16.01.2026
NIE ALLEIN und COEXISTENCE, MY ASS! – Zwei Kinostarts vor der Berlinale
Anfang Februar ist das JFBB in Berlin bei den Deutschland-Starts von zwei Filmen mit jüdischen Themen dabei:
Am 2. Februar laden wir, in Kooperation mit dem UCM.ONE Filmverleih, zur Premiere des Spielfilms NIE ALLEIN (Deutschland, Estland, Finnland, Österreich, Schweden) in das Kino in der Kulturbrauerei ein. Klaus Harös Film über die Bemühungen von Abraham Stiller, in das mit Nazi-Deutschland verbündete Finnland geflüchtete Jüdinnen und Juden vor der Auslieferung zu schützen, ist schon eine kleine Vorschau auf unseren Nordischen Fokus beim diesjährigen JFBB. Im Mai richten wir den Blick auf Finnland, Dänemark, Schweden und Norwegen und freuen uns, schon drei Monate vor dem Festival, diesen finnischen Film bei der Premiere begleiten zu können.
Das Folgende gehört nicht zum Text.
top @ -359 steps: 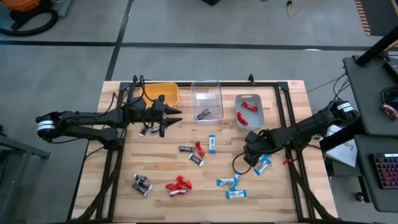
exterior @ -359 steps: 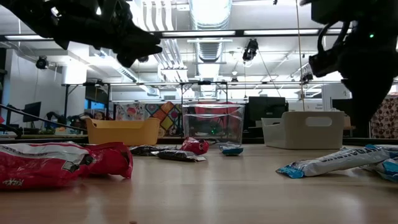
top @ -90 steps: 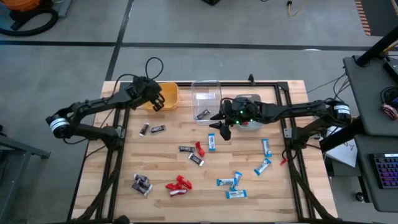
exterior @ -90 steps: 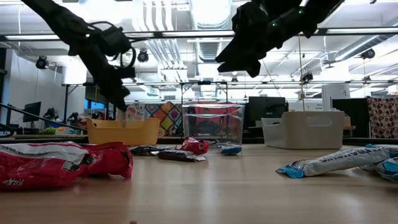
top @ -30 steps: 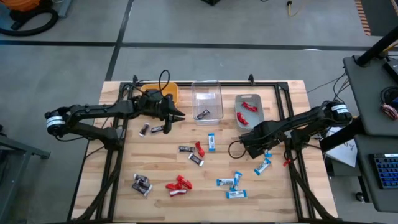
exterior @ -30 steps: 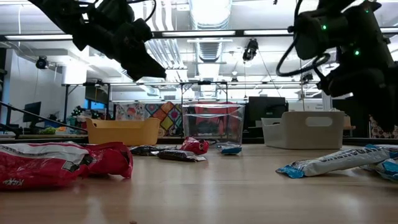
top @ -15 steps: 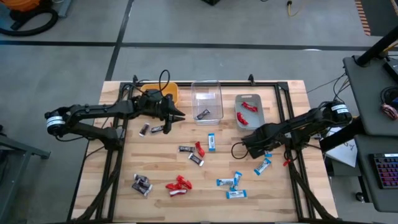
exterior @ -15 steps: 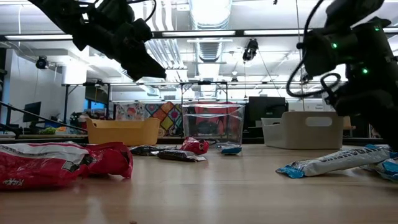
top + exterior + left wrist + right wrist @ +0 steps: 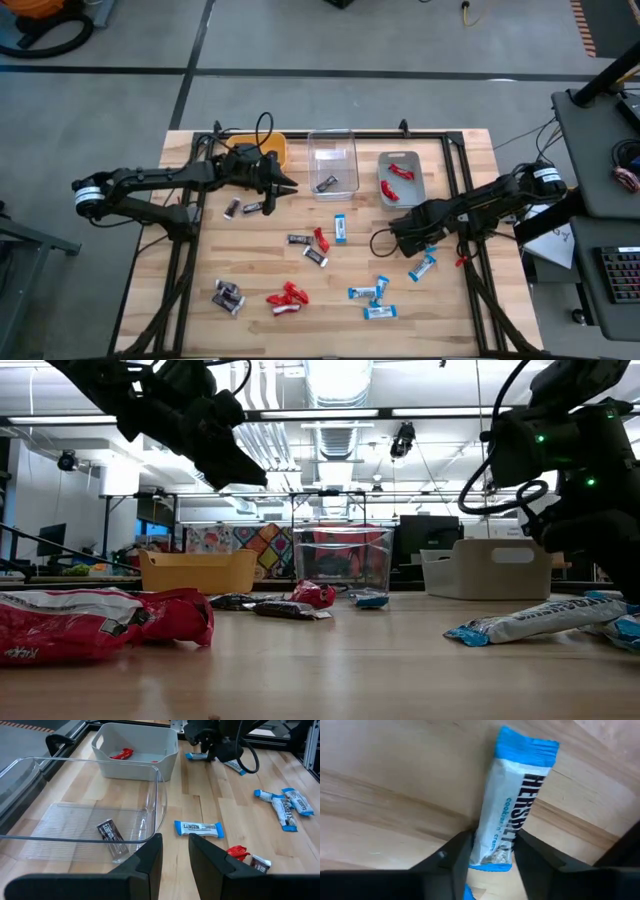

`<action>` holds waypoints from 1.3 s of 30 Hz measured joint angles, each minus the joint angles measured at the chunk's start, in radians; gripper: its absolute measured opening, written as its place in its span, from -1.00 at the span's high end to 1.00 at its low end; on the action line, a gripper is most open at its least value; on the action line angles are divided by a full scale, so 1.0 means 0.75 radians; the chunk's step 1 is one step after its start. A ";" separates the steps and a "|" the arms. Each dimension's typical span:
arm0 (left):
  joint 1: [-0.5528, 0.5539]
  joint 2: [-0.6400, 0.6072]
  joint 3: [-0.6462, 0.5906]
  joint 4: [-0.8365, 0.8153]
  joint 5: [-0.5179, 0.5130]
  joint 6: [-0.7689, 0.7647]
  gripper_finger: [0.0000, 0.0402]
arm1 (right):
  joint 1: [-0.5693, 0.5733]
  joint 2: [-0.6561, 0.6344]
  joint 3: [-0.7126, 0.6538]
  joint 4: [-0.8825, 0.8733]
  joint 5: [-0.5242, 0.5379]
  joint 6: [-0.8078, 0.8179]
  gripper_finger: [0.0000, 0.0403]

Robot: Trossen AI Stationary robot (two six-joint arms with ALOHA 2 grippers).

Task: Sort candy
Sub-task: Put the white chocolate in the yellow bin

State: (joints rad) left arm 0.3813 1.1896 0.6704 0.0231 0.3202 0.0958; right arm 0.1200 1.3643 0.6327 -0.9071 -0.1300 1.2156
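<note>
Candy lies scattered on the wooden table [image 9: 220,250]: blue-and-white pieces [image 9: 341,229] [image 9: 378,312], red ones [image 9: 288,297] and dark brown ones [image 9: 298,240] [image 9: 228,297]. My right gripper [image 9: 420,242] [image 9: 492,847] points down at the table's right side, shut on a blue-and-white candy [image 9: 517,795]. My left gripper [image 9: 288,186] [image 9: 175,850] hovers above the table between the yellow bin [image 9: 272,150] and the clear bin [image 9: 333,160]. Its fingers stand slightly apart with nothing between them. My right gripper pinches the blue-and-white candy by its two long sides [image 9: 490,837], close to one end, between the two fingers. The fingers come from above, pointing down, and lie across the candy. The candy lies flat on the table.
The clear bin holds one brown candy [image 9: 112,837], and the grey bin [image 9: 402,180] holds red ones [image 9: 397,170]. More blue-and-white candy [image 9: 427,266] [image 9: 380,287] lies just in front of my right gripper. Black frame rails [image 9: 465,200] run along the table's sides.
My right gripper has sunk toward the table, down over the blue-and-white candy at the table's right side. The candy lies where it was.
</note>
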 joint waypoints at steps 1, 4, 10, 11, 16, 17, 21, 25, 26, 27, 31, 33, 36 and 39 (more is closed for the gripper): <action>0.000 0.000 0.000 0.000 0.000 0.000 0.61 | 0.000 0.000 0.001 0.001 -0.001 -0.003 0.43; 0.000 0.000 0.000 0.000 0.000 0.000 0.61 | 0.000 -0.003 0.005 0.002 -0.008 -0.022 0.61; 0.000 0.000 0.000 0.003 0.002 0.000 0.61 | 0.000 -0.022 0.005 0.013 -0.035 -0.070 0.70; -0.002 0.000 0.000 0.005 0.002 0.003 0.61 | 0.000 -0.031 0.007 0.015 -0.039 -0.082 0.69; -0.025 0.001 -0.032 0.038 0.017 0.047 0.61 | 0.000 -0.097 0.066 0.026 -0.042 -0.180 0.67; -0.031 0.001 -0.041 0.060 0.022 0.049 0.61 | 0.000 -0.111 0.082 0.025 -0.040 -0.192 0.68; -0.066 0.001 -0.077 0.150 0.103 0.066 0.61 | 0.000 -0.164 0.134 0.109 -0.033 -0.304 0.73; -0.120 0.013 -0.087 0.262 0.177 0.115 0.61 | -0.001 -0.192 0.148 0.369 -0.024 -0.454 0.79; -0.135 0.023 -0.087 0.296 0.181 0.126 0.61 | -0.001 -0.192 0.148 0.443 -0.020 -0.492 0.81; -0.152 0.036 -0.088 0.335 0.181 0.137 0.61 | -0.001 -0.192 0.148 0.512 -0.012 -0.537 0.83; -0.209 0.123 -0.089 0.525 0.181 0.184 0.57 | -0.004 -0.167 0.148 0.732 0.002 -0.682 0.89; -0.231 0.181 -0.089 0.628 0.181 0.182 0.52 | -0.007 -0.150 0.148 0.818 0.003 -0.734 0.90; -0.252 0.288 -0.090 0.794 0.182 0.158 0.42 | -0.007 -0.125 0.149 0.897 0.004 -0.811 0.91; -0.258 0.400 -0.085 0.934 0.182 0.108 0.31 | -0.007 -0.100 0.149 0.928 0.004 -0.854 0.91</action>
State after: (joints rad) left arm 0.1880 1.4899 0.6067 0.7239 0.4565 0.1767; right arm 0.1149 1.2892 0.7441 -0.2111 -0.1271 0.5751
Das Gespräch mit dem Filmteam nach dem Film wird von Lea Wohl von Haselberg und Bernd Buder (Programmdirektion JFBB) moderiert.
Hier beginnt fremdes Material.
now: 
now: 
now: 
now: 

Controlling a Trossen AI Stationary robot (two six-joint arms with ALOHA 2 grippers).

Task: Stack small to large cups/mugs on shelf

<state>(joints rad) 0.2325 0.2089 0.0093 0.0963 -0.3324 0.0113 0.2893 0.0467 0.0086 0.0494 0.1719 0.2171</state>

Mehr Informationen zum Film und zur Kinostart-Premiere https://www.cinestar.de/berlin-kino-in-der-kulturbrauerei/veranstaltung-nie-allein-premiere-zum-kinostart.
Am 4. Februar laden wir, ebenfalls in Kooperation mit UCM.ONE, zum Kinostart-Screening von COEXISTENCE, MY ASS! (USA, Frankreich 2025) um 19.30 Uhr ins Filmtheater am Friedrichshain ein. Der Film begleitet die israelische Aktivistin und Stand-up-Komikerin Noam Shuster Eliassi bei der Entstehung ihrer gleichnamigen Comedy-Show, die, vom 7. Oktober bis zum Gaza-Krieg, in eine Phase ständiger Eskalation fällt. Naomi Levari, Mitglied des JFBB-Auswahlkomitees, wird das digitale Q&A mit der Regisseurin Amber Fares und der Produzentin Rachel Lea Jones moderieren.